„Wo gibt es heutzutage noch Güggel?“
Einer seiner Feuerwehrmänner, mit Namen Tancredi Spadini, wusste Rat. Per Helikopter wurde eiligst ein Gockel von einem Biohof im nahen Zizers geholt. Man stellte das braune Prachtexemplar aufs Dach eines Feuerwehrautos, und siehe da, der Hahn krähte! Die überlebenden Hennen, ein paar Hundert an der Zahl, beruhigten sich und konnten schließlich wieder eingefangen werden.
Die Stadtreinigung war verzweifelt. Sie vermochte das Chaos nicht allein zu bewältigen. Auch die in Chur stationierten Rekruten der Schweizer Armee wurden zum Mithelfen abkommandiert. Auch am Wochenende wurde mithilfe von Freiwilligen Tag und Nacht gearbeitet, um die Straßen zu säubern von Hühnerkörpern, Kot und zerbrochenen Eierschalen, verklebtem Eiweiß und Dottern, Knochen und Federn. Hunde, Katzen, Marder und Stadtfüchse fraßen sich satt. Es wurden mehrere Millionen tote Vögel gezählt, viele ohne Kopf oder Beine. Deren Ausbruch in die Freiheit hatte verheerende Folgen. Die Bilanz des mutwilligen Aufstands und der Zerstörung ging in die Millionen Schweizer Franken. Der Preis von Hühnerfleisch wird um das Doppelte steigen. Man wusste noch nicht, ob die Gesundheit der Bevölkerung unter dem Hühner-Überfall leiden wird. In einer Baugrube im nahen Landquart wurde viel Hühnerfleisch entsorgt, ein Großteil aber in Schiffscontainer gefüllt und wahrscheinlich zum Südpol verfrachtet.
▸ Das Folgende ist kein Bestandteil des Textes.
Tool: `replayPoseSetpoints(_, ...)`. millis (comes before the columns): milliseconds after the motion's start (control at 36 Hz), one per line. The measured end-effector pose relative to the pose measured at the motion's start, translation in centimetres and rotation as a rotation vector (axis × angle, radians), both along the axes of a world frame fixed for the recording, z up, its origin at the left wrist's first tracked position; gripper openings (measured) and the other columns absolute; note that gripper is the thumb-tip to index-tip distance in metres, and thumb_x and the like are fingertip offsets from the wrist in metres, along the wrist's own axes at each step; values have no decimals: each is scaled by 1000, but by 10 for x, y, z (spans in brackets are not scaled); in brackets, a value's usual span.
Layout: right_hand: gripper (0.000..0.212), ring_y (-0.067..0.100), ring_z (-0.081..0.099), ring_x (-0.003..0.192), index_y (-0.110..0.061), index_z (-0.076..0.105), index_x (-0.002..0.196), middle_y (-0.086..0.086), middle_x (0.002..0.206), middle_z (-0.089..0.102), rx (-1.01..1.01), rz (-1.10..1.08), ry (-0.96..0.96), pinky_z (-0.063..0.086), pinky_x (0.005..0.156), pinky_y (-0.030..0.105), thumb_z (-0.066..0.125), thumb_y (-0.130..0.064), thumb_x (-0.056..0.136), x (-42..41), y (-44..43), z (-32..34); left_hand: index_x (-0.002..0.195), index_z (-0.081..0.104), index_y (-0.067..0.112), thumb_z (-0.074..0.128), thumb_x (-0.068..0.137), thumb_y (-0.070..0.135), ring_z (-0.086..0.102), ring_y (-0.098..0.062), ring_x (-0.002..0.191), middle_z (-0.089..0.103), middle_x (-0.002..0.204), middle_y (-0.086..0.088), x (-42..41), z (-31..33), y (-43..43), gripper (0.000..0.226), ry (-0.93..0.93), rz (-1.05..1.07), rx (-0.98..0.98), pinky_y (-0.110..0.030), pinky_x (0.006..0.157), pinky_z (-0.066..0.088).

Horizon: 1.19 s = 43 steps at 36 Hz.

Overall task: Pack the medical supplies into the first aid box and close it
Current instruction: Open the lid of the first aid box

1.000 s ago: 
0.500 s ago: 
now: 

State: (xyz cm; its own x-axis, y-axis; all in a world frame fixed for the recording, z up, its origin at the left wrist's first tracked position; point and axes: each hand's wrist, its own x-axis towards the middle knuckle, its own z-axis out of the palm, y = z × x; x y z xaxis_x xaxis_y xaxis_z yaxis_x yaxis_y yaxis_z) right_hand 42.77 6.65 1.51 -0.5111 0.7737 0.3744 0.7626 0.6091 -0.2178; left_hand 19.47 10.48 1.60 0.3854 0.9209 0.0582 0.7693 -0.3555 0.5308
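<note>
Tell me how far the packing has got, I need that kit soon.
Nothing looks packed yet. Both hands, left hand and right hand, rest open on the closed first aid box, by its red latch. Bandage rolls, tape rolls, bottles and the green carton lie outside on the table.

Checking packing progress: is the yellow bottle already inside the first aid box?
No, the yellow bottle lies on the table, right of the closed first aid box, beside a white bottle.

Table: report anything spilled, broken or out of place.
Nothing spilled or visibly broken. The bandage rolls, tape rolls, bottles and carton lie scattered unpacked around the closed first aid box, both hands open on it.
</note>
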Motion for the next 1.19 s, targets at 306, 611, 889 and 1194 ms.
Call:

Wieder zurück in Devonn, mit vielen Fragen
Das Dorf ist abends still und wie ausgestorben. Die alten Frauen helfen in den Küchen Gemüse rüsten und Kartoffeln schälen, die Greise sitzen mümmelnd vor dem Fernseher, sehen immer wieder dieselben Filme und vergessen sie gleich wieder. Sie haben kaum mehr Zeit, wie früher auf der Bank vor dem Haus miteinander über die Schlechtigkeit der Welt zu klagen, jungen Frauen unter die Röcke zu schauen und einander beim Kartenspiel zu betrügen.
Bei meinem Flug in der Dämmerung habe ich etwas entdeckt. In der verlassenen Mühle brannte Licht. Was geht dort vor? Ist Wettstein zurückgekommen? Ich habe mehrere menschliche Schatten beobachtet, Stimmen und eine Tür zuschlagen gehört. (Oder war es doch der Wind, der Wind, das himmlische Kind?) Wahrscheinlich halten sich hier Guerillakämpfer versteckt. Mir scheint, ich habe für einen ganz kurzen Augenblick Che Guevara gesehen, wie immer mit der schwarzen Baskenmütze mit dem Stern des Comandante auf dem Kopf und bei ihm, in Uniform und mit angelegtem Gewehr, die schöne Tamara Bunke, die Übersetzerin und Abenteurerin, die sich für die Operation Fantasma in Boliven vorbereitet. Warum ist sie dort und nicht ich? Es wäre doch mein Platz! Ich werde das Gesehene für mich behalten, heute Nacht hingehen und fragen, ob die Guerillos auch mich brauchen können.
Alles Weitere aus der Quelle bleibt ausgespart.